З життя
«Ты меня к себе не заберёшь?» — с обидой в голосе спросила мать. Но я уже знала ответ…

«Ты меня к себе не возьмёшь?» — с горечью спросила мать. Но я уже знала ответ…
Меня зовут Анна. Мне тридцать восемь, и пятнадцать из них я замужем за Дмитрием. У нас сын, просторная трёхкомнатная в Москве, казалось бы — всё, как у людей. Но есть рана, которая не заживает: война матери с моим мужем, длящаяся уже больше десяти лет.
Дима приехал в столицу из глухой деревни в Вологодской области. Мечтал поступить в МАИ, но не прошёл по баллам и устроился сантехником, чтобы не голодать. Жил в общаге, не ныл, работал, пока не поступил на следующий год. Учёбу не бросил, работу — тоже, стал мастером на все руки. В институте мы и познакомились. Я была старше на курс, но между нами пробежала искра.
Когда я получила диплом, мы решили расписаться. Мать взорвалась:
«Сантехник? Ты рехнулась! Деревенщина без гроша за душой, без жилья!»

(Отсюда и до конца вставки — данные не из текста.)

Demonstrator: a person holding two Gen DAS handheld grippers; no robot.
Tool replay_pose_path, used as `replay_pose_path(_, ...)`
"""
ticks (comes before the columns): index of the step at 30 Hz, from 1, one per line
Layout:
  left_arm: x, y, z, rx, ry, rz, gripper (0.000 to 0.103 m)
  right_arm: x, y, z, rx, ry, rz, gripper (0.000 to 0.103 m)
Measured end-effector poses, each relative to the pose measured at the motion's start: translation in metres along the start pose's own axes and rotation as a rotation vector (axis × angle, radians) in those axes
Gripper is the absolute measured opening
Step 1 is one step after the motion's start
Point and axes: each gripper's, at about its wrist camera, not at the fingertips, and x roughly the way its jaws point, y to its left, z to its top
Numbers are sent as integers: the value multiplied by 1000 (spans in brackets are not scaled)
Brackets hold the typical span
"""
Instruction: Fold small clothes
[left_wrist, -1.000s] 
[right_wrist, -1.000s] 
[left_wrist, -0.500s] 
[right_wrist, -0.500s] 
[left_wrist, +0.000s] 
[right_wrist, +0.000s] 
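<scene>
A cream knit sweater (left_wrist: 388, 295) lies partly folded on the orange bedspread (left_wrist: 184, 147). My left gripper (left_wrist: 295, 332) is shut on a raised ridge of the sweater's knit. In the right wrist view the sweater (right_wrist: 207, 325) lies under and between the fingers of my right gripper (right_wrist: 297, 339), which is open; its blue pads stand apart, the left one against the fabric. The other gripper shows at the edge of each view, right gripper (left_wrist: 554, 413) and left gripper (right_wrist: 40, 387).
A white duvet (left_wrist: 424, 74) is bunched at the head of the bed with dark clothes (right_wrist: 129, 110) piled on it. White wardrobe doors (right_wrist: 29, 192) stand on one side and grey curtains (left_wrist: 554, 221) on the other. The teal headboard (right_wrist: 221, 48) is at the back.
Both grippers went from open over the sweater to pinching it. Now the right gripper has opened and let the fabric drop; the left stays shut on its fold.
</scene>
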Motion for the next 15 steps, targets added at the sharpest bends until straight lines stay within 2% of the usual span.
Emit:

Уговорила её пустить нас пожить «временно», пока Дима не закончит учёбу. Она согласилась скрепя сердце. С первого дня относилась к нему с холодом. Он за месяц починил в её хрущёвке всё: протекающие трубы, плиту, даже балкон, который не открывался годами. В ответ — крики:
«Прописывать тебя здесь не буду!»
А он спокойно: «Я и не прошу».
Он терпел. Молча. Но я видела — это его убивает. А потом я забеременела… И случилось то, чего мы боялись.
«Ты совсем офигела? Рожать от этого быдла?! Да я его на порог-то пускаю только из жалости!» — орала мать.
Дима всё услышал. Молча собрал вещи. Подошёл ко мне:
«Или со мной, или я один. Под одной крышей с ней — больше не могу».
Я ушла. Переехали в его восьмиметровую каморку в общаге. Родился Серёжа. Было трудно. Но я ни о чём не жалела. Дима пахал: учёба, работа, ночные подработки. Через два года купили однокомнатную. Потом — двушку. Теперь у нас трёшка в Новых Черёмушках. Он — ведущий инженер на «АвтоВАЗе», но клиенты всё равно в очередь за его «золотыми руками».
С того дня Дима ни разу не переступил порог её квартиры. Ни на один праздник, ни на улице. Чётко сказал:
«Деньги — да. Разговоры — нет. Не простил и не прощу».
Мать десятилетие не могла это принять. До сих пор ноет:
«Ты у него в рабстве? А если я заболею? Ты тоже откажешься от родной матери?»
Вчера вернулась домой с этим вопросом. Дима не моргнул:
«Наняли бы сиделку. Ты бы навещала. Но её в нашем доме — не будет. Мой предел — твой порог».
Я задумалась. Он прав. Он не должен прощать того, кто его топтал. Не обязан чинить ей трубы после того, как она плевала на его профессию. Он вырос. Она — нет.
Неделю назад звонила, рыдая: «Трубу прорвало, а твой „гениальный“ муж даже пальцем не пошевелит!»
Спокойно ответила: «Мама, Дима перевёл тебе десять тысяч. Вызови сантехника».
Бросила трубку. Обиделась. Но мне не жаль.
Иногда я думаю: тот ночной побег в общагу был главным выбором. Я выбрала семью. Выбрала человека, который не сломался, не сдался, вытащил нас из нищеты и никого не стыдится. И я не дам ему больше гнить из-за её злобы.
Пусть обижается. Шанс был. Она его сожгла.